### Exercise details
Set down exactly the lines below, starting at the one that contains "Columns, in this" and ending at the one that contains "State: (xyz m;", with both of those lines included and nothing else.

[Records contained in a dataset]
Start of Block

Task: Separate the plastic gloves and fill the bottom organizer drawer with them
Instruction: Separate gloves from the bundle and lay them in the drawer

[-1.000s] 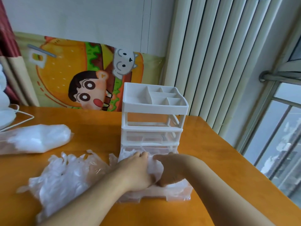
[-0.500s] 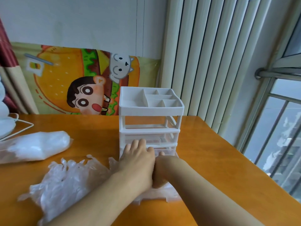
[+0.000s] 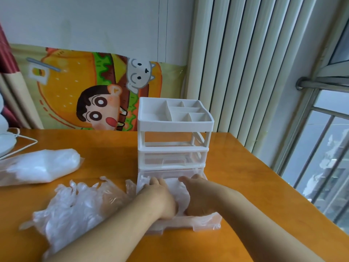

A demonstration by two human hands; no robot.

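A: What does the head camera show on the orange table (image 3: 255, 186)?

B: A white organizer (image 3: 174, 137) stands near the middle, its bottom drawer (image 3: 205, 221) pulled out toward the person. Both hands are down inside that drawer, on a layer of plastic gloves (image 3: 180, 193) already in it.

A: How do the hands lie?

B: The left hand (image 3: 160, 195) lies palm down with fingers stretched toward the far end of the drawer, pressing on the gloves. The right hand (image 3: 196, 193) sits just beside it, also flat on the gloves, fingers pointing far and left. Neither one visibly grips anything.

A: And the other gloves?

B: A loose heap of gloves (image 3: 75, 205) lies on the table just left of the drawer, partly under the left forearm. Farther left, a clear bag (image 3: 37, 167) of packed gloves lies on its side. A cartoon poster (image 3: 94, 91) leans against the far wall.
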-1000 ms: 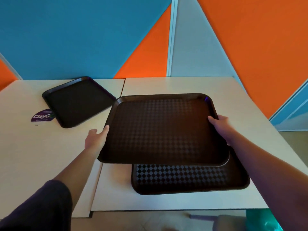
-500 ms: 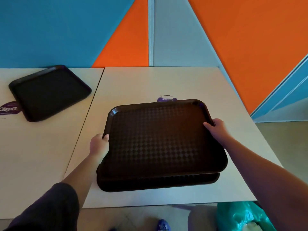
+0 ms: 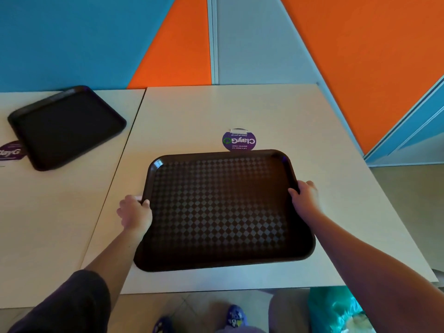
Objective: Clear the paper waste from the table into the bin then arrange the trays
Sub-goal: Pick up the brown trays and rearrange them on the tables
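A dark brown tray [image 3: 223, 207] with a checkered floor lies flat on the right-hand table [image 3: 216, 111], covering the tray stacked beneath it. My left hand [image 3: 134, 212] grips its left rim, thumb over the edge. Over on the right rim, my right hand [image 3: 306, 195] holds on the same way. A second dark tray [image 3: 64, 126] lies skewed on the left-hand table [image 3: 48, 212], apart from both hands. No paper waste shows on either table.
A round purple sticker [image 3: 239, 141] sits just beyond the held tray; another [image 3: 9, 152] peeks out beside the left tray. A green bin bag [image 3: 336, 311] is on the floor at bottom right. Coloured wall panels close off the far side.
The tray in my hands came down and toward me onto the lower tray, which is now hidden under it. My view shifted right and down.
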The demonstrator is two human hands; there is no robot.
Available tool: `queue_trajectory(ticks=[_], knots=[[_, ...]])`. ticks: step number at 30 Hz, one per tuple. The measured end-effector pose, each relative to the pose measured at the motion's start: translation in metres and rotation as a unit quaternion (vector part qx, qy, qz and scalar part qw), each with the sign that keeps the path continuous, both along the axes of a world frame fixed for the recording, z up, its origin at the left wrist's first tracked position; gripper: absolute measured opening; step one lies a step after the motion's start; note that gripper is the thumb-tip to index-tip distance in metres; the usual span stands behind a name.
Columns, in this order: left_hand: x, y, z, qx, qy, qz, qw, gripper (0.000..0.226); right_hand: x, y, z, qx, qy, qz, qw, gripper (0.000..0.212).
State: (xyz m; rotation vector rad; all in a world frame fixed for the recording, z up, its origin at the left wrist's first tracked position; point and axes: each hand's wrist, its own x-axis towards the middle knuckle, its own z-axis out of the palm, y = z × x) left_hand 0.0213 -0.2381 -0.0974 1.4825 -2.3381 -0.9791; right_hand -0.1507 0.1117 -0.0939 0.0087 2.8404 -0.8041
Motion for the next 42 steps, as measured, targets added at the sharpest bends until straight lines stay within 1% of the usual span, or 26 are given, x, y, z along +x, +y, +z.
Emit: queue_trajectory(ticks=[4, 6, 10, 14, 16, 17, 19, 20, 22, 25, 28, 31, 35, 38, 42], knots=[[0.006, 0.004, -0.001, 0.019, 0.047, -0.020, 0.999, 0.017, 0.006, -0.003, -0.005, 0.017, 0.006, -0.001, 1.000, 0.023], [0.006, 0.000, -0.007, 0.020, 0.038, -0.024, 0.999, 0.017, 0.008, -0.003, -0.007, 0.031, -0.002, 0.003, 1.000, 0.024], [0.004, -0.009, -0.010, 0.050, 0.007, -0.031, 0.998, 0.026, 0.006, -0.002, -0.007, 0.042, -0.018, 0.012, 0.999, 0.026], [0.008, -0.011, -0.011, 0.056, 0.008, -0.051, 0.997, 0.032, 0.004, -0.003, -0.006, 0.076, -0.020, 0.016, 0.997, 0.027], [0.008, -0.013, -0.014, 0.062, 0.009, -0.054, 0.997, 0.033, 0.003, -0.005, -0.004, 0.109, -0.014, 0.015, 0.994, 0.032], [0.008, -0.013, -0.013, 0.065, 0.008, -0.056, 0.996, 0.032, 0.003, -0.007, -0.002, 0.123, -0.007, 0.015, 0.992, 0.039], [0.007, -0.014, -0.010, 0.047, -0.010, -0.056, 0.997, 0.031, 0.001, -0.014, 0.003, 0.137, 0.009, 0.017, 0.990, 0.052], [0.008, -0.017, -0.009, 0.030, -0.021, -0.052, 0.998, 0.035, 0.001, -0.020, 0.007, 0.138, 0.018, 0.019, 0.990, 0.055], [0.008, -0.029, -0.005, 0.009, -0.033, -0.043, 0.998, 0.044, 0.000, -0.038, 0.014, 0.131, 0.033, 0.025, 0.990, 0.054], [0.003, -0.060, 0.003, -0.022, -0.043, -0.056, 0.997, 0.047, -0.005, -0.073, 0.026, 0.128, 0.055, 0.034, 0.990, 0.051], [-0.002, -0.092, 0.017, -0.042, -0.041, -0.033, 0.998, 0.046, -0.004, -0.113, 0.037, 0.107, 0.063, 0.034, 0.992, 0.046], [-0.002, -0.133, 0.033, -0.063, -0.053, -0.055, 0.995, 0.043, 0.010, -0.161, 0.042, 0.071, 0.051, 0.046, 0.995, 0.044], [-0.009, -0.191, 0.043, -0.069, -0.060, -0.066, 0.994, 0.044, 0.012, -0.224, 0.050, 0.076, 0.053, 0.097, 0.991, 0.045], [-0.016, -0.233, 0.048, -0.087, -0.083, -0.084, 0.989, 0.047, 0.009, -0.270, 0.057, 0.070, 0.051, 0.120, 0.989, 0.045], [-0.014, -0.275, 0.044, -0.073, -0.082, -0.086, 0.990, 0.045, 0.007, -0.326, 0.060, 0.070, 0.052, 0.151, 0.985, 0.047]])
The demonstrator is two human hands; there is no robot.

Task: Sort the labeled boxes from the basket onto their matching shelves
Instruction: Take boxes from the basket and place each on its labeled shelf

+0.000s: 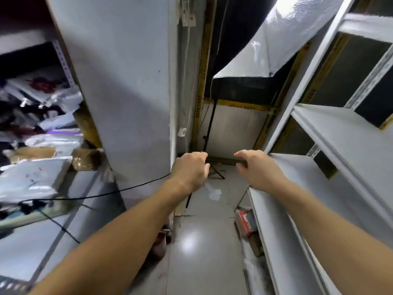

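Left hand [190,169] and right hand [256,167], loosely curled, hold nothing beside the white shelves [331,133].

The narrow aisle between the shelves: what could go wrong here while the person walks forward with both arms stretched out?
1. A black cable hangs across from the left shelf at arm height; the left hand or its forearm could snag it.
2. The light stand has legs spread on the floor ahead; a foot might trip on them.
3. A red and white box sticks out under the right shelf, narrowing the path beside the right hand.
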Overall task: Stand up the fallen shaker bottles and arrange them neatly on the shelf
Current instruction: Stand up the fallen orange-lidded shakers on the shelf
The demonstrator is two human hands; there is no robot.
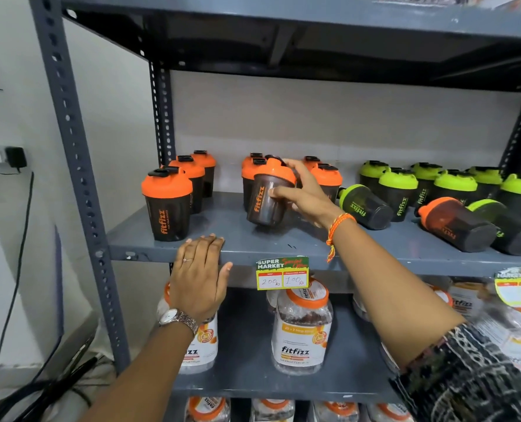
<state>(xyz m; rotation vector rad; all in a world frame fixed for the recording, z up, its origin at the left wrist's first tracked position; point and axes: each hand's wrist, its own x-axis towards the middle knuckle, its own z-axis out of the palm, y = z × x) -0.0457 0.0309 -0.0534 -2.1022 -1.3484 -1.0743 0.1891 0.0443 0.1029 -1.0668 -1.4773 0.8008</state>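
Note:
My right hand (306, 194) grips an orange-lidded dark shaker bottle (266, 199), tilted and lifted just above the grey shelf (283, 242). My left hand (199, 275) rests flat on the shelf's front edge, holding nothing. Three orange-lidded shakers (169, 202) stand upright in a row at the left. More upright orange ones stand behind the held bottle. To the right, a green-lidded shaker (364, 205) lies on its side, as do an orange-lidded one (454, 223) and another green one (505, 229). Several green-lidded shakers (454, 184) stand upright at the back right.
A price tag (282, 273) hangs from the shelf's front edge. Clear jars with orange lids (301, 327) fill the shelf below. The rack's perforated post (76, 178) stands at the left, with cables and a wall plug (15, 158) beyond it.

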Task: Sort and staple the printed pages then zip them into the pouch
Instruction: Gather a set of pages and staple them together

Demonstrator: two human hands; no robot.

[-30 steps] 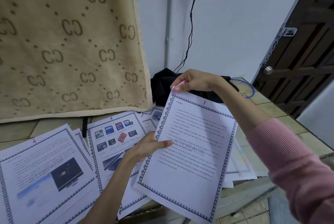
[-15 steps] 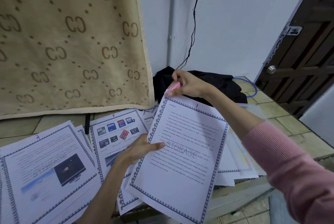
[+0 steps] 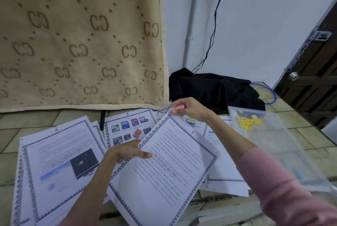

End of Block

### Answer space
Columns, in this order: left_hand: x, y, z, qx, qy, qz, qw, gripper (0.000..0.226); right_hand: x, y, z, qx, qy, qz, qw, gripper (0.000..0.212).
State: (xyz m; rotation vector rad; all in a world frame fixed for the recording, z up, its origin at the left wrist's first tracked position; point and axes: each hand's wrist, its own x-axis towards the middle knuckle, its own z-axis out of the palm, y = z × x) left_hand 0.0213 -0.2381 -0.0974 1.4825 -2.3381 -0.9791; right_hand -0.1507 0.1117 -0.0939 0.0087 2.8404 -0.8041

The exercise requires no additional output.